Exp 2 - Study Morphological Analysis


Theory:
While performing the morphological analysis, each particular word is analyzed. Non-word tokens such as
punctuation are removed from the words. Hence the remaining words are assigned categories. For
instance, Ram’s iPhone cannot convert the video from .mkv to .mp4. In Morphological analysis, word by
word the sentence is analyzed. So here, Ram is a proper noun, Ram’s is assigned as possessive suffix and
.mkv and .mp4 is assigned as a file extension.

Algo:

1. **Input Word**: Start with a word you want to analyze.

2. **Tokenization**: If the input text contains multiple words, split it into individual words.

3. **Lemmatization**: Reduce the word to its base or dictionary form (lemma). This helps to handle inflections and variants of the word.

4. **Part-of-Speech Tagging**: Assign the appropriate part-of-speech tag (e.g., noun, verb, adjective) to each word.

5. **Morphological Analysis**: Analyze the word's morphology, including its gender, number, tense, case, and other linguistic features.

6. **Output Results**: Store or display the results of the morphological analysis, which may include the lemma, part-of-speech, and specific morphological features.

7. **Iterate and Experiment**: Depending on your linguistic analysis goals, you may need to adapt the analysis steps and rules to different languages or specific text corpora.

Morphological analysis is particularly important in natural language processing and computational linguistics to understand the structure and meaning of words in a given language.

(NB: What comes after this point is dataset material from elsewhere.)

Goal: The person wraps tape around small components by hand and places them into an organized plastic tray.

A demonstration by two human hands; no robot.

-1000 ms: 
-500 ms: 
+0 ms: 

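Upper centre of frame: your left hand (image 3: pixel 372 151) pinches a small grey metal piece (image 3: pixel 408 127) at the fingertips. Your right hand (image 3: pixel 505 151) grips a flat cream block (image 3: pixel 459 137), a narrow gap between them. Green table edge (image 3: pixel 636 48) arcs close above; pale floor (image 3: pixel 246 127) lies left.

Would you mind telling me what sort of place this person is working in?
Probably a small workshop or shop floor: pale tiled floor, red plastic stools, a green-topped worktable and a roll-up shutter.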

The specific tools and libraries you use for these tasks will depend on the programming language and NLP frameworks you're working with.

In [None]:
import nltk
from nltk.tokenize import word_tokenize
from nltk.stem import PorterStemmer
from nltk.stem import WordNetLemmatizer

nltk.download('punkt')
nltk.download('wordnet')

# Sample text
text = "Morphological analysis involves breaking down words into their constituent morphemes."

# Tokenization: Split the text into words
tokens = word_tokenize(text)

# Initialize a stemmer and lemmatizer
stemmer = PorterStemmer()
lemmatizer = WordNetLemmatizer()

# Stemming: Reduce words to their root form using Porter Stemmer
stemmed_tokens = [stemmer.stem(token) for token in tokens]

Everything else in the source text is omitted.